Sometimes despair is appropriate, other times hope. (I refer to the emotional state, not the external, objective future-hoped-for that is usually what is meant in the Bible where the word "hope" is used.) But when hope and despair are in combination, to me, that is a warning flag that says: POTENTIAL IDOLATRY TRAP.
God alone should have that kind of emotional attention from us. As the Christmas carol says of Bethlehem, "The hopes and fears of all the years / Are met in thee tonight."
Despair may seem a funny emotion to connect to God. Let me put it this way: when faced with something so momentous, so important, so ultimate, and learning that it is good, it seems to be natural for humans to react with a combination of hope ("Oh, would that it could be true!") and doubt ("No way. It's just a futile dream.") Part of the conversion process, of bringing new life into the dead human soul, is to conquer the despair or doubt, the reluctance to be "drawn in." Remember Griffle, the Black Dwarf in C.S. Lewis' The Last Battle (at the end of the Narnia stories)? He was the one who refused to believe in Aslan. "No thanks. We've been fooled once, and we're not going to be fooled again." In fact, the title of the thirteenth chapter is How The Dwarfs Refused To Be Taken In.
Perhaps the "devil of the stairs" for Eliot--I think it is significant that it is all the stairs, not just the first stair--is this hurdle, this resistance that the dead human spirit puts up to the Good News of a living hope.

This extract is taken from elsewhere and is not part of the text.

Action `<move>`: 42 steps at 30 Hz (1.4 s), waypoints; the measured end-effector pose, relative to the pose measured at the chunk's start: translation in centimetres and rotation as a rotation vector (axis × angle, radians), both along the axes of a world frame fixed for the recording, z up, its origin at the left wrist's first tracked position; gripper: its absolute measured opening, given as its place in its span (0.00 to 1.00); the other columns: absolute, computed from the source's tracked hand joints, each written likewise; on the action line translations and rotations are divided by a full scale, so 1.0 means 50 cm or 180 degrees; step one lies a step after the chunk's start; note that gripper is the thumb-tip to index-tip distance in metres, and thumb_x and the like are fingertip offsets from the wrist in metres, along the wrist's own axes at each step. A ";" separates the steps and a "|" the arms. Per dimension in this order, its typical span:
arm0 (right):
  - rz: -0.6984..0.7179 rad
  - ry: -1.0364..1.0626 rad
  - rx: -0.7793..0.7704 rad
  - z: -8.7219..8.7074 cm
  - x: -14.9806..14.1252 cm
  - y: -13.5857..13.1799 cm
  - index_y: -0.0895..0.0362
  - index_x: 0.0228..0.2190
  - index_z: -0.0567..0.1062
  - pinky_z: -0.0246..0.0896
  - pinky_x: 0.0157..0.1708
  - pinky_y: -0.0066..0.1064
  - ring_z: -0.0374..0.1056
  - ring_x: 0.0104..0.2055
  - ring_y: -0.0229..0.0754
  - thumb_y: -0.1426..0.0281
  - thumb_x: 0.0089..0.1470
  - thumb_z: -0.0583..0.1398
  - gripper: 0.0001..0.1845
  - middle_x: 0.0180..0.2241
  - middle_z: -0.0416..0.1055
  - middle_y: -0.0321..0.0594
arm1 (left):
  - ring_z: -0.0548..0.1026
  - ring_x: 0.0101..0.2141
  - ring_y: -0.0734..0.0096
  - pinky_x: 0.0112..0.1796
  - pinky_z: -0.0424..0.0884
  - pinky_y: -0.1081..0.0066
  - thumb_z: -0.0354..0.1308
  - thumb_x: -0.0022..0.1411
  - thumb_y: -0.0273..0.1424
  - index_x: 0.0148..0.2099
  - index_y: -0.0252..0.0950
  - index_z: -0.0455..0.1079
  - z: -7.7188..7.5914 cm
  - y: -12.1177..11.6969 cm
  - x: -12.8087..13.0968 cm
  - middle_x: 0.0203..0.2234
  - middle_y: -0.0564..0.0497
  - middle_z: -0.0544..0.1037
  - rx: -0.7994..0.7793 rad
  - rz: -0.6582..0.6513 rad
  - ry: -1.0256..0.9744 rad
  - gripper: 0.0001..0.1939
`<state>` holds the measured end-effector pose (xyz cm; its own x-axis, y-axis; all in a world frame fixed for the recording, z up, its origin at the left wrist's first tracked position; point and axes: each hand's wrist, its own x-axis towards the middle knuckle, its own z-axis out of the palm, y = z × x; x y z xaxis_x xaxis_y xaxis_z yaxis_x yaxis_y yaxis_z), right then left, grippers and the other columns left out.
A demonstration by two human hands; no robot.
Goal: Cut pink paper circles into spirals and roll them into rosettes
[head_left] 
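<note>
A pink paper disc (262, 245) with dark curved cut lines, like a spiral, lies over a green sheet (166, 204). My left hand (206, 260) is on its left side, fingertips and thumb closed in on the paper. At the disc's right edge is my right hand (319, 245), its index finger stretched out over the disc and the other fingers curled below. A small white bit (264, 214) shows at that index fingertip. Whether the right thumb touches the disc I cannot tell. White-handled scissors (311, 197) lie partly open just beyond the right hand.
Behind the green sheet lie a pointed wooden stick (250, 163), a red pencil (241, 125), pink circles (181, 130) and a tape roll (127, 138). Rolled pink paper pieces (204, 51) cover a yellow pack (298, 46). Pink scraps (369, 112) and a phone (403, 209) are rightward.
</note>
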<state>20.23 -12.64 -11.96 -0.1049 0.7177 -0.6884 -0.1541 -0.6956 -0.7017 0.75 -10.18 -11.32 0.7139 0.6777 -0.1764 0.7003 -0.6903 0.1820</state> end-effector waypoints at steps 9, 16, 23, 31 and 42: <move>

Despair is perhaps disarmed by the recognition that it doesn't matter what I think at all. My incredulity says nothing about the offer, just about my biography, the poverty of my experiences, the rip-offs I've suffered, the dashed hopes stirred by merely human saviors. Eliot's mood here reminds me of Judee Sill in "Crayon Angels":
Phony prophets stole the only light I knew
And the darkness softly screams
Holy visions disappear from my view
But the angels come back and laugh in my dreams
I wonder what it means?
Eliot ends this poem with a few words that I really like from the mass (which are based on Matthew 8:8--
Lord, I am not worthy
Lord, I am not worthy
but speak the word only.
My unworthiness, and the persistence of God's offer, finally put me past the torturous tenterhooks of hope-and-despair. Hope is handfast with grace. "Strength beyond hope and despair, / Climbing the third stair."